What you should do:
Pick out each line below containing "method".

══════════════════════════════

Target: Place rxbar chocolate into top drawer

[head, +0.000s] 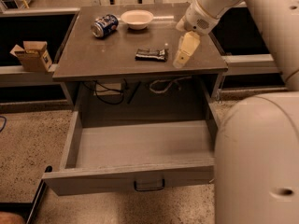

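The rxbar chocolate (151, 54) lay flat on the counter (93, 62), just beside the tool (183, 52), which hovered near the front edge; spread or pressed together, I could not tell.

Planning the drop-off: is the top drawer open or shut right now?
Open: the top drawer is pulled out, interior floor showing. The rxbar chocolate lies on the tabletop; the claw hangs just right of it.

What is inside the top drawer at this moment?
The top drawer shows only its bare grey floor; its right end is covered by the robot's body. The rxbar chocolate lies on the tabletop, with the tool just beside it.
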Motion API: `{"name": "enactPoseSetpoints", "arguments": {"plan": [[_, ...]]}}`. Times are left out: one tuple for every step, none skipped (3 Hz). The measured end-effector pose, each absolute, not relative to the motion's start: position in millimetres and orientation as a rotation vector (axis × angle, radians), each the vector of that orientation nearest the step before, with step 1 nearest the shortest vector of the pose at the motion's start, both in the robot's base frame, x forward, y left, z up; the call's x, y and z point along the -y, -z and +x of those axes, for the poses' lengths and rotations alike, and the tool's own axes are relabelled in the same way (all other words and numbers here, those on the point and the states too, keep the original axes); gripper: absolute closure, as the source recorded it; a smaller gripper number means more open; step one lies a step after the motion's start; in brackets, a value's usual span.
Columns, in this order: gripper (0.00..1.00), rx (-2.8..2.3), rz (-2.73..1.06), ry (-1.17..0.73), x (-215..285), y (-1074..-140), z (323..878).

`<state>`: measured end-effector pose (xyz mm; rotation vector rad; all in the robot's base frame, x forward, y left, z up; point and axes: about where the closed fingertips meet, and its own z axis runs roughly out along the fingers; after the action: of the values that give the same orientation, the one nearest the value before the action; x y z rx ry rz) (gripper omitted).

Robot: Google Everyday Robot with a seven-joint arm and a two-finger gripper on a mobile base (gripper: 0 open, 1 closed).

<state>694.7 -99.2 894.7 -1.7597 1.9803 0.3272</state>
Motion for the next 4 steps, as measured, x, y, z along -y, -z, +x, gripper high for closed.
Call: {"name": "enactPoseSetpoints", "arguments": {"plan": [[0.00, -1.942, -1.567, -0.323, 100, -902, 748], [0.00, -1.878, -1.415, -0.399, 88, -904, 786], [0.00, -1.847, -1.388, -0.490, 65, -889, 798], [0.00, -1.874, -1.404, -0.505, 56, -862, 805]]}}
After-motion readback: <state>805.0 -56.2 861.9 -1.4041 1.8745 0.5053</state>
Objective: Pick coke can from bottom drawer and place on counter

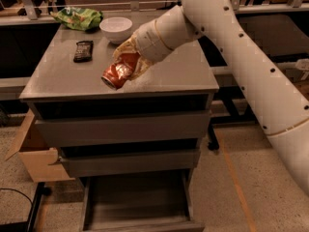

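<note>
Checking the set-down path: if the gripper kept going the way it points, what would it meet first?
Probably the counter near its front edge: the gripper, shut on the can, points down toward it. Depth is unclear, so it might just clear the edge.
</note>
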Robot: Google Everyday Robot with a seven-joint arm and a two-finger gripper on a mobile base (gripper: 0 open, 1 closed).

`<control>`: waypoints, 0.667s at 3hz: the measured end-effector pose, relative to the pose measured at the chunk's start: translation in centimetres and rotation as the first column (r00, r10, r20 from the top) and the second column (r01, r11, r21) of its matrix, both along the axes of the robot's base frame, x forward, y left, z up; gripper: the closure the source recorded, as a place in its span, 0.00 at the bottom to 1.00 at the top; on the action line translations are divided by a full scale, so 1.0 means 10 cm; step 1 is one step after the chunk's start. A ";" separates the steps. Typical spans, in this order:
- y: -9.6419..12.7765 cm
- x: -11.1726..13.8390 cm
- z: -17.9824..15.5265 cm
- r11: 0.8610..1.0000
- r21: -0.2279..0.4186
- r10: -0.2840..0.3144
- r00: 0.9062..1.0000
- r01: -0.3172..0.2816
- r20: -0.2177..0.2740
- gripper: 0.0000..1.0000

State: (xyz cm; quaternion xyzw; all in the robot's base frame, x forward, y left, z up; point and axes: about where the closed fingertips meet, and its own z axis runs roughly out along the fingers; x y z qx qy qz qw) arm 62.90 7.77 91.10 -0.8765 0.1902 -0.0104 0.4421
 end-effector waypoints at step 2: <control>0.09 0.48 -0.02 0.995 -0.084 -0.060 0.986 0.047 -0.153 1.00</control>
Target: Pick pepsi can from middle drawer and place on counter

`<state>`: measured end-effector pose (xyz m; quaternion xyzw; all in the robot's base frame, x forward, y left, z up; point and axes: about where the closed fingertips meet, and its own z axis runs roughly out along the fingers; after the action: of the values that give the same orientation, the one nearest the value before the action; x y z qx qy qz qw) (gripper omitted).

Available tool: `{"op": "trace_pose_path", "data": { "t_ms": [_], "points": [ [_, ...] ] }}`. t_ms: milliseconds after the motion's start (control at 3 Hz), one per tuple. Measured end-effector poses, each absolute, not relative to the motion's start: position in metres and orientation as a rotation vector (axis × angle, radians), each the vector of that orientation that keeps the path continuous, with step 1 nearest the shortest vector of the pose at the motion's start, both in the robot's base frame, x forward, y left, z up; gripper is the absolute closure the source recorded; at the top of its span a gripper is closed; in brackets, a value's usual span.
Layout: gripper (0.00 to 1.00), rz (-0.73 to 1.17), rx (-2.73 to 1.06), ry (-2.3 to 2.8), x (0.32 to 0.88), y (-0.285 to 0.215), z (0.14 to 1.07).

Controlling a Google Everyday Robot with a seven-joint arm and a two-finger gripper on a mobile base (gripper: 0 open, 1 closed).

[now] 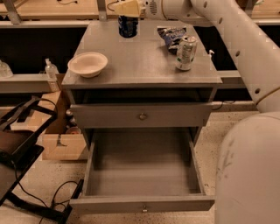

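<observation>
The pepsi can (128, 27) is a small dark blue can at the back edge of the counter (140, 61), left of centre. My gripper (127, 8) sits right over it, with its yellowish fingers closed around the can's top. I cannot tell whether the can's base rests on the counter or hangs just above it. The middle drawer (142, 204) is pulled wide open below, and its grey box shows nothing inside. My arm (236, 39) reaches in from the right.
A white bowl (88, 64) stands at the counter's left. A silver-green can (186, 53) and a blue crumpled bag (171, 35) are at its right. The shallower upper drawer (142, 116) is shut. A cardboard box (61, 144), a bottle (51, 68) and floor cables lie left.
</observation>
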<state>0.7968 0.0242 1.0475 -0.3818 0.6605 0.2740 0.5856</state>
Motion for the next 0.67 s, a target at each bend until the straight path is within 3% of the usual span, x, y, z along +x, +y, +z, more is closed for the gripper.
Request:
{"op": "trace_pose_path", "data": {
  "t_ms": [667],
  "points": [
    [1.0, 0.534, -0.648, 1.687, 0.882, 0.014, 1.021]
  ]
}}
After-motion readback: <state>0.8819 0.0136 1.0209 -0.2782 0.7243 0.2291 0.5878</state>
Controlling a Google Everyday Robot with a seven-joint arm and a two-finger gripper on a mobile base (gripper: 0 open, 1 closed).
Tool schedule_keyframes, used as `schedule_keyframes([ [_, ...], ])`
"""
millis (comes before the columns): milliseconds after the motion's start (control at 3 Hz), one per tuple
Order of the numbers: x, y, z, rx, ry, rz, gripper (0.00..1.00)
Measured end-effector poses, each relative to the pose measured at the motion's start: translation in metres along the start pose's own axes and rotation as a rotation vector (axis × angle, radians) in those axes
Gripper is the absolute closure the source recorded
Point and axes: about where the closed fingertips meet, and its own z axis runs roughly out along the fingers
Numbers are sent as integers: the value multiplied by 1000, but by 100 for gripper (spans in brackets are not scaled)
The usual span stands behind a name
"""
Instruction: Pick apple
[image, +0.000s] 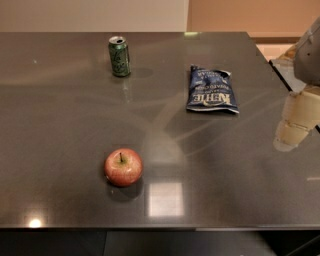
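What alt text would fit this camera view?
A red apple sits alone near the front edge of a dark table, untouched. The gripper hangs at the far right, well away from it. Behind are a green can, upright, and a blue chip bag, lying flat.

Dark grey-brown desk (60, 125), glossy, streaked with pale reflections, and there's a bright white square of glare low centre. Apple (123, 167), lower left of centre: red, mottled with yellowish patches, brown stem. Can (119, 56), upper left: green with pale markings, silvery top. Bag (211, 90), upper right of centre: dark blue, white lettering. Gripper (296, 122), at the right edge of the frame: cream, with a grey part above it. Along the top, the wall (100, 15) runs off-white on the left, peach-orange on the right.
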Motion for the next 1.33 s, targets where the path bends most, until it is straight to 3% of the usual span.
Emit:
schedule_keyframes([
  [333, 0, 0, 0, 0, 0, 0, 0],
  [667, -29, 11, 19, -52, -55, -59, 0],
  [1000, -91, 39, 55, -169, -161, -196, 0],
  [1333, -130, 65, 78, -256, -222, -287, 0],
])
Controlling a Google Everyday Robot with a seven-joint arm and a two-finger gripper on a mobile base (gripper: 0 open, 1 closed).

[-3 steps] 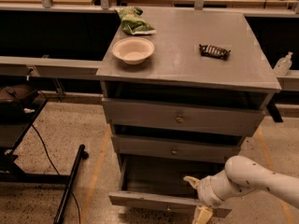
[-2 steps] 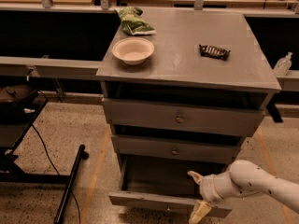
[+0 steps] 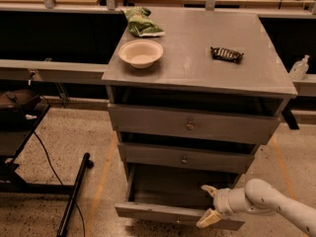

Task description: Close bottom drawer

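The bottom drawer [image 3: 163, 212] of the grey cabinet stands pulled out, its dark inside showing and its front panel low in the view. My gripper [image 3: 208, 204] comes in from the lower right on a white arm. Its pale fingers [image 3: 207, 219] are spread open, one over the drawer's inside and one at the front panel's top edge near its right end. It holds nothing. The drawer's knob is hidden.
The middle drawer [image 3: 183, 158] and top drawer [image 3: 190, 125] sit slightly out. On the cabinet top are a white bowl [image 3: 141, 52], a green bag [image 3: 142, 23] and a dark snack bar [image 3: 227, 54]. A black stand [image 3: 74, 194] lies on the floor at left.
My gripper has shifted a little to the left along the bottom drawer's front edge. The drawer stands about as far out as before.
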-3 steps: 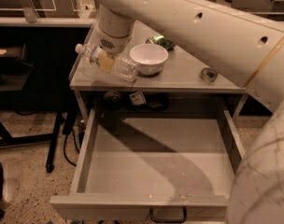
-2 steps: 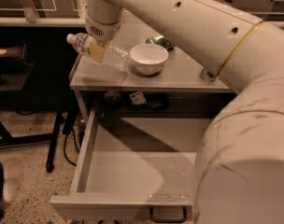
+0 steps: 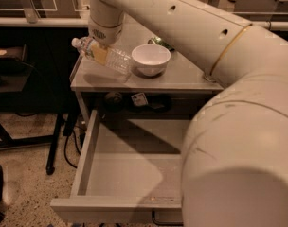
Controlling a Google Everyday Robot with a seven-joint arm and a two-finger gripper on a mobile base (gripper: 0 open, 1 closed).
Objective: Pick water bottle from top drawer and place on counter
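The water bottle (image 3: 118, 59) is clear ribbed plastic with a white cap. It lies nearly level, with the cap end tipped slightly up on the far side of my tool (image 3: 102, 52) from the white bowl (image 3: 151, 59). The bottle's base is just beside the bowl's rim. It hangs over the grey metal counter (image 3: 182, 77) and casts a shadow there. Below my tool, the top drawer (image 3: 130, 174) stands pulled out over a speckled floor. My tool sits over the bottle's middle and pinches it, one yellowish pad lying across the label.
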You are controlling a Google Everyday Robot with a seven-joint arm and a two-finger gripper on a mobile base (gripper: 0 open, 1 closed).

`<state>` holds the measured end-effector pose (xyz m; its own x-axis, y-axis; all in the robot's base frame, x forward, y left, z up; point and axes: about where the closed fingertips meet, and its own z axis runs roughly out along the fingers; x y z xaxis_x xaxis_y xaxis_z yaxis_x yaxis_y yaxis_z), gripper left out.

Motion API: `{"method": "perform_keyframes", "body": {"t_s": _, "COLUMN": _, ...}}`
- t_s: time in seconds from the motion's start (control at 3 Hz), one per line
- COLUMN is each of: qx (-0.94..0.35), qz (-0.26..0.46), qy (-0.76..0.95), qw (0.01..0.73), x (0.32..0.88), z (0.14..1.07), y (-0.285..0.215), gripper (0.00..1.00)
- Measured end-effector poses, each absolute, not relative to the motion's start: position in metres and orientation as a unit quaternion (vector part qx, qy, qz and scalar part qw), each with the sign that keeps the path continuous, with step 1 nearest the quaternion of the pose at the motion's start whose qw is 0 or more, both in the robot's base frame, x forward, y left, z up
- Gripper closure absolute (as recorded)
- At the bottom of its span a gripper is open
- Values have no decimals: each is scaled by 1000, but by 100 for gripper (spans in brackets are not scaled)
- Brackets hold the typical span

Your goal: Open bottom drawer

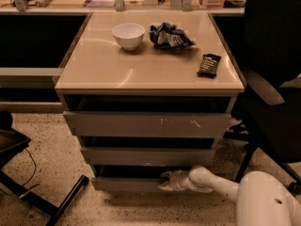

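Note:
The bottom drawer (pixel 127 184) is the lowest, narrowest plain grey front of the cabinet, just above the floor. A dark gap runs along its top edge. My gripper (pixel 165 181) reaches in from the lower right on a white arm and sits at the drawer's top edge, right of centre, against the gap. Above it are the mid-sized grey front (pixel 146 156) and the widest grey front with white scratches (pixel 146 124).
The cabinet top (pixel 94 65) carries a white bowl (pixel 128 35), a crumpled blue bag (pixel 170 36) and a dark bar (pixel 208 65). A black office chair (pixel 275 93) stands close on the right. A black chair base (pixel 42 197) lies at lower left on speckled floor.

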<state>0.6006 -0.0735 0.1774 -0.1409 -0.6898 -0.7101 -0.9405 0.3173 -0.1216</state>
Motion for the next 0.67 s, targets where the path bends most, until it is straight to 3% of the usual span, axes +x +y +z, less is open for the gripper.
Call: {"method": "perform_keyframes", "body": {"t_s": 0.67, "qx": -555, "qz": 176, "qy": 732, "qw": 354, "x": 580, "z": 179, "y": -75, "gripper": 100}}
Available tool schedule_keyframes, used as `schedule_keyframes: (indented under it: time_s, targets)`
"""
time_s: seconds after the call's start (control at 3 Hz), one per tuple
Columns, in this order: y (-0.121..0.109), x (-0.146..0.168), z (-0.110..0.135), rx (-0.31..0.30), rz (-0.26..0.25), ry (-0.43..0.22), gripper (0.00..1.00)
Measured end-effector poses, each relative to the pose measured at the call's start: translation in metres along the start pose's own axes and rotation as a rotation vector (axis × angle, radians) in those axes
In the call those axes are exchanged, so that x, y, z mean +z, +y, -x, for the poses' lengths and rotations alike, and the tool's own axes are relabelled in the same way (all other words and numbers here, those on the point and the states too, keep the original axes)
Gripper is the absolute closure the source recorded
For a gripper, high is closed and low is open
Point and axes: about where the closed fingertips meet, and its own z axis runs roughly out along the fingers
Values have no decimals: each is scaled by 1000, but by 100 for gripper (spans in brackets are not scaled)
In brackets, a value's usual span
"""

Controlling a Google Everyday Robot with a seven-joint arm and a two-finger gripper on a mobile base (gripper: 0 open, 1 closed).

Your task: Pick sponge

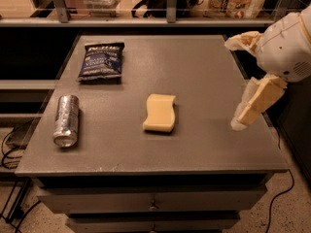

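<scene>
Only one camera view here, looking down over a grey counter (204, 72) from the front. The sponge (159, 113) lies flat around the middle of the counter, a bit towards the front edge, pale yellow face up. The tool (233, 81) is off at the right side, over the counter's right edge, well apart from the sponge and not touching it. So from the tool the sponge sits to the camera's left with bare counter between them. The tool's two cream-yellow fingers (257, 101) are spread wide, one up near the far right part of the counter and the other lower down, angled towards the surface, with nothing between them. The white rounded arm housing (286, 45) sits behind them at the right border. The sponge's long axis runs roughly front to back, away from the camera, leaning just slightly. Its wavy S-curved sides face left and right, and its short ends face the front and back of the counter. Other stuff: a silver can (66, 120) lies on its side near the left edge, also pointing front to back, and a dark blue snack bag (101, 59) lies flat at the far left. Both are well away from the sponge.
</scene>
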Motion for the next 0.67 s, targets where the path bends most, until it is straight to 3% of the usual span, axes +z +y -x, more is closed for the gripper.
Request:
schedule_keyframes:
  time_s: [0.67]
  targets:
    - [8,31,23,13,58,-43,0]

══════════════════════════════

Answer below:
Motion API: `{"method": "perform_keyframes", "body": {"t_s": _, "COLUMN": _, ...}}`
Call: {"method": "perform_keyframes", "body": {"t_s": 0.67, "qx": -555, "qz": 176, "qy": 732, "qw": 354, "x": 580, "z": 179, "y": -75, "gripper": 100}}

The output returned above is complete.